__PROBLEM DESCRIPTION__.
As you reproduce every line below, keep it exactly as written and leave out the images.

__DATA SEGMENT__.

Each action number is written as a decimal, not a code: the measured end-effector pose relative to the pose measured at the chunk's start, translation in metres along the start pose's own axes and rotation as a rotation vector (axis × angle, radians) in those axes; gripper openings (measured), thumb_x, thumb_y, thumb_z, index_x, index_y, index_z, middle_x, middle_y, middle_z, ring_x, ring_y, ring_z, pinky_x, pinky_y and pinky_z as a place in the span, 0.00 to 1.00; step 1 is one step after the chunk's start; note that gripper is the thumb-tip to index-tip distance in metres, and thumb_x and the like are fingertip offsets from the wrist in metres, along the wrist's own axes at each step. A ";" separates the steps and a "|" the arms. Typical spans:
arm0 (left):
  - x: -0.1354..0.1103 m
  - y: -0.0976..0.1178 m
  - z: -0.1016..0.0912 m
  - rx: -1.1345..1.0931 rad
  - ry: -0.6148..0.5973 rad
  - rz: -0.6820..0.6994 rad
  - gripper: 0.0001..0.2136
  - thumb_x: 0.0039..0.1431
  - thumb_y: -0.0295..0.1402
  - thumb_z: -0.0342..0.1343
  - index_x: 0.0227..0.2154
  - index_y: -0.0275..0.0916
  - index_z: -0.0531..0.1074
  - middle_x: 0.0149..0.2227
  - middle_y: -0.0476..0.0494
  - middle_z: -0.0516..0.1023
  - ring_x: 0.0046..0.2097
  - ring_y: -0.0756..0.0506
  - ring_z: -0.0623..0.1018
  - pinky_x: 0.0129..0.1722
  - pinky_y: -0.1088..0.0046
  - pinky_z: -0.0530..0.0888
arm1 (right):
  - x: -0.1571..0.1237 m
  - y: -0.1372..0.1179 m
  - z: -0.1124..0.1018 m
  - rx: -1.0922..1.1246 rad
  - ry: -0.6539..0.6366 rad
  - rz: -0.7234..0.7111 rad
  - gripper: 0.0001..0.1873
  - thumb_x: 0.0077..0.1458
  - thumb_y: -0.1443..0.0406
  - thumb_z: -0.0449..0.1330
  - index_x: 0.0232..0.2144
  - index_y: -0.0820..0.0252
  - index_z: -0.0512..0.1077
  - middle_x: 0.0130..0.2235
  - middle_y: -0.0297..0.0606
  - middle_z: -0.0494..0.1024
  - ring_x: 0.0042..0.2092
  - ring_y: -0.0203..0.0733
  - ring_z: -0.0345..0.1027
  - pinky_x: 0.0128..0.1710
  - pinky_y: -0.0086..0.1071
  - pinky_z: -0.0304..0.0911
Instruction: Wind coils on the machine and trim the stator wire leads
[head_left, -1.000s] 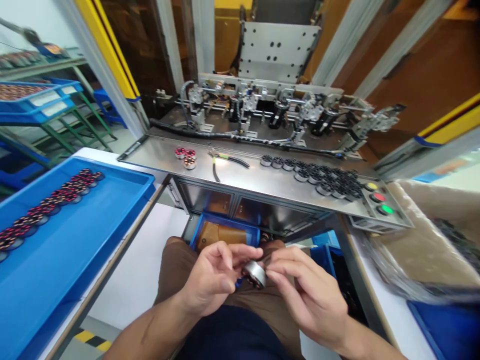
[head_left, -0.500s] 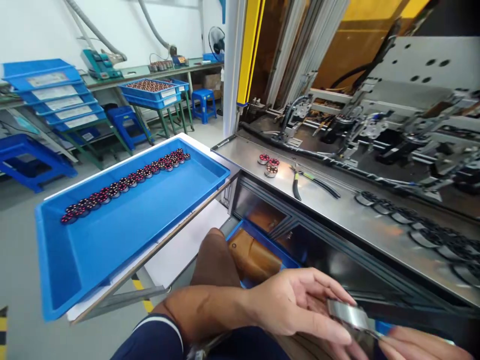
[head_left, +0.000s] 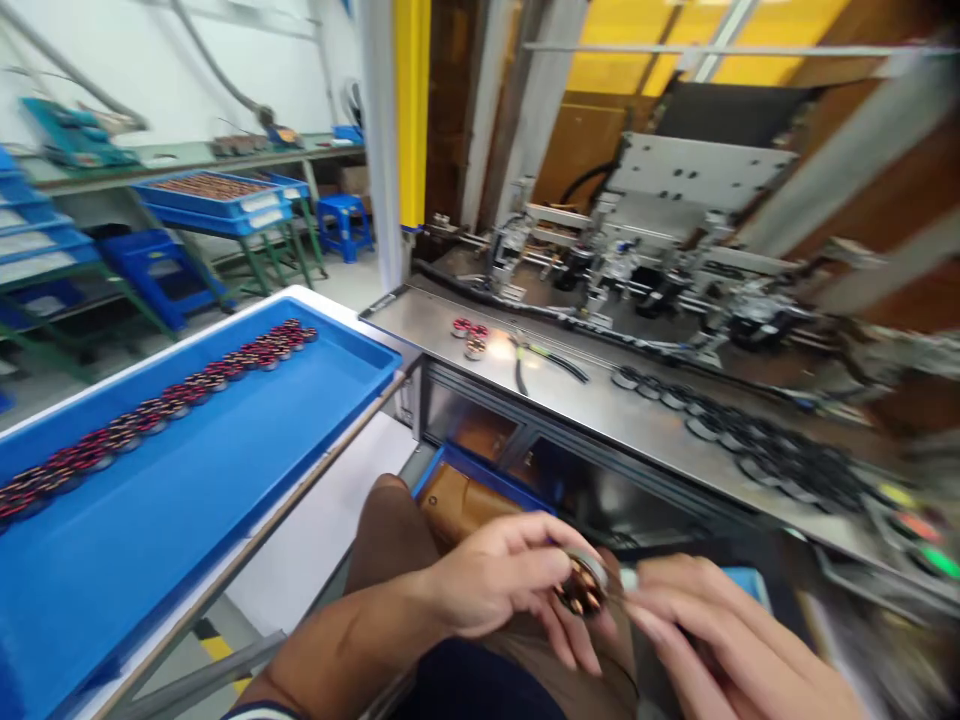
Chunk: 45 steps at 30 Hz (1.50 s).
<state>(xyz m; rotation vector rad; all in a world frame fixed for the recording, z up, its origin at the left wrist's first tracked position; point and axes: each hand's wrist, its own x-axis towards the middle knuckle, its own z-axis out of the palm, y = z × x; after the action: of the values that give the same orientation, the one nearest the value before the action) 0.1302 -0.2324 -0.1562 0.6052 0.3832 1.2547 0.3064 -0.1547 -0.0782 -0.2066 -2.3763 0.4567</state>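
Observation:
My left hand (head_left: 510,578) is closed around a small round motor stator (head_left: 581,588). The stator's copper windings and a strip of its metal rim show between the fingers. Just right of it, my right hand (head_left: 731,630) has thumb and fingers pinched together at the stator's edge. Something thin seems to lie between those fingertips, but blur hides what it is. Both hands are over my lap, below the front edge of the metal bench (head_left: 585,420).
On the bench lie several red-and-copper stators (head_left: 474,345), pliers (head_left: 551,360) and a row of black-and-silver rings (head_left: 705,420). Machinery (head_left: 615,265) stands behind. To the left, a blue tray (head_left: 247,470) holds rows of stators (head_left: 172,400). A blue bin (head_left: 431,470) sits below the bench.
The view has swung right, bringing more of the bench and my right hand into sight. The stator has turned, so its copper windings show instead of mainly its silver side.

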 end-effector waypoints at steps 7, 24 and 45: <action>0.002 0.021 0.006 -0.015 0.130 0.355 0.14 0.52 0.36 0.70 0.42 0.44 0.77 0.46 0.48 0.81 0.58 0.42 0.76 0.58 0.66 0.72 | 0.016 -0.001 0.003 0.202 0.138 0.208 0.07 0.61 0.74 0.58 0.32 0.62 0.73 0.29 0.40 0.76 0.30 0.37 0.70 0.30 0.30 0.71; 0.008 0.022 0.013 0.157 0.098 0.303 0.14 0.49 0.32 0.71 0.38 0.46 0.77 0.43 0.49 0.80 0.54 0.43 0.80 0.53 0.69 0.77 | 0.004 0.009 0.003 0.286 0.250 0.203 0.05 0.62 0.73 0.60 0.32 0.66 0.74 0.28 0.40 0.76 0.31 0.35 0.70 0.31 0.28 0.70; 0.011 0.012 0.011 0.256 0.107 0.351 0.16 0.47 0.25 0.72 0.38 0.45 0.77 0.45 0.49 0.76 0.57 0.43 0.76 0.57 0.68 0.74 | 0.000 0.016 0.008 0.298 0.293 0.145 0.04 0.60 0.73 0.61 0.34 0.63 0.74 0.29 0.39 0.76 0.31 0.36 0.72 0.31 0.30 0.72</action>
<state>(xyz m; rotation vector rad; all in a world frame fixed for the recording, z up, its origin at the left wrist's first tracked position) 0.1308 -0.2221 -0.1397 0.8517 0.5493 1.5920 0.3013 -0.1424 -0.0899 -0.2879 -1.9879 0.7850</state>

__WRITTEN ANSWER__.
Each action number is written as a decimal, not a code: the measured end-effector pose relative to the pose measured at the chunk's start, translation in metres along the start pose's own axes and rotation as a rotation vector (axis × angle, radians) in those axes; gripper openings (measured), thumb_x, thumb_y, thumb_z, index_x, index_y, index_z, middle_x, middle_y, middle_z, ring_x, ring_y, ring_z, pinky_x, pinky_y and pinky_z as a place in the span, 0.00 to 1.00; step 1 is one step after the chunk's start; note that gripper is the thumb-tip to index-tip distance in metres, and thumb_x and the like are fingertip offsets from the wrist in metres, along the wrist's own axes at each step. A ";" separates the steps and a "|" the arms. Typical spans:
arm0 (left):
  - x: -0.1354..0.1103 m
  - y: -0.0976..0.1178 m
  - z: -0.1016..0.0912 m
  - rx: -1.1345..1.0931 rad
  - ry: -0.6148..0.5973 rad
  - rz: -0.6820..0.6994 rad
  - gripper: 0.0001..0.2136
  - thumb_x: 0.0039..0.1431
  - thumb_y: -0.0295..0.1402
  - thumb_z: -0.0342..0.1343
  - index_x: 0.0227..0.2154
  - index_y: -0.0275..0.0916
  - index_z: -0.0531..0.1074
  - middle_x: 0.0149..0.2227
  - middle_y: -0.0476..0.0494
  - middle_z: -0.0516..0.1023
  - ring_x: 0.0046..0.2097
  - ring_y: -0.0756..0.0506
  - ring_z: -0.0623..0.1018
  - pinky_x: 0.0129..0.1722
  - pinky_y: -0.1088..0.0046
  - pinky_z: -0.0530..0.0888
arm1 (right):
  - x: -0.1571..0.1237 m
  - y: -0.1372..0.1179 m
  - z: -0.1124..0.1018 m
  - rx: -1.0922..1.1246 rad
  - ry: -0.6539..0.6366 rad
  - rz: -0.7234..0.7111 rad
  - gripper: 0.0001..0.1873
  - thumb_x: 0.0077..0.1458
  - thumb_y: -0.1443..0.0406
  - thumb_z: -0.0449..0.1330
  - index_x: 0.0232..0.2144
  - index_y: -0.0820..0.0252
  - index_z: -0.0512..0.1077
  - middle_x: 0.0130..0.2235
  - middle_y: -0.0297..0.0606
  - middle_z: -0.0494..0.1024
  - ring_x: 0.0042..0.2092
  - ring_y: -0.0203..0.0733
  - ring_z: -0.0345..0.1027
  - pinky_x: 0.0128..0.1710
  - pinky_y: -0.0086..0.1071
  - pinky_z: -0.0304..0.0911
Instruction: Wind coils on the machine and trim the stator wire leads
[head_left, -1.000s] 
[head_left, -0.500s] 
[head_left, +0.000s] 
Chunk: 45 steps at 30 Hz (1.50 s).
<state>(xyz m; rotation vector rad; all in a world frame fixed for the recording, z up, its origin at the left wrist's first tracked position; point and axes: each hand's wrist, its own x-axis towards the middle knuckle, its own z-axis out of the palm, y = z × x; after the action: of the values that give the same orientation, the one nearest the value before the action) 0.1302 -0.2324 -0.1562 0.6052 0.3832 1.2547 0.3064 -0.1547 -0.0782 -0.2066 -2.3763 0.4567</state>
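Observation:
My left hand (head_left: 510,578) is closed around a small round motor stator (head_left: 581,588). The stator's copper windings and a strip of its metal rim show between the fingers. Just right of it, my right hand (head_left: 731,630) has thumb and fingers pinched together at the stator's edge. Something thin seems to lie between those fingertips, but blur hides what it is. Both hands are over my lap, below the front edge of the metal bench (head_left: 585,420).
On the bench lie several red-and-copper stators (head_left: 474,345), pliers (head_left: 551,360) and a row of black-and-silver rings (head_left: 705,420). Machinery (head_left: 615,265) stands behind. To the left, a blue tray (head_left: 247,470) holds rows of stators (head_left: 172,400). A blue bin (head_left: 431,470) sits below the bench.
The view has swung right, bringing more of the bench and my right hand into sight. The stator has turned, so its copper windings show instead of mainly its silver side.
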
 end-effector waypoints at steps 7, 24 and 45: <action>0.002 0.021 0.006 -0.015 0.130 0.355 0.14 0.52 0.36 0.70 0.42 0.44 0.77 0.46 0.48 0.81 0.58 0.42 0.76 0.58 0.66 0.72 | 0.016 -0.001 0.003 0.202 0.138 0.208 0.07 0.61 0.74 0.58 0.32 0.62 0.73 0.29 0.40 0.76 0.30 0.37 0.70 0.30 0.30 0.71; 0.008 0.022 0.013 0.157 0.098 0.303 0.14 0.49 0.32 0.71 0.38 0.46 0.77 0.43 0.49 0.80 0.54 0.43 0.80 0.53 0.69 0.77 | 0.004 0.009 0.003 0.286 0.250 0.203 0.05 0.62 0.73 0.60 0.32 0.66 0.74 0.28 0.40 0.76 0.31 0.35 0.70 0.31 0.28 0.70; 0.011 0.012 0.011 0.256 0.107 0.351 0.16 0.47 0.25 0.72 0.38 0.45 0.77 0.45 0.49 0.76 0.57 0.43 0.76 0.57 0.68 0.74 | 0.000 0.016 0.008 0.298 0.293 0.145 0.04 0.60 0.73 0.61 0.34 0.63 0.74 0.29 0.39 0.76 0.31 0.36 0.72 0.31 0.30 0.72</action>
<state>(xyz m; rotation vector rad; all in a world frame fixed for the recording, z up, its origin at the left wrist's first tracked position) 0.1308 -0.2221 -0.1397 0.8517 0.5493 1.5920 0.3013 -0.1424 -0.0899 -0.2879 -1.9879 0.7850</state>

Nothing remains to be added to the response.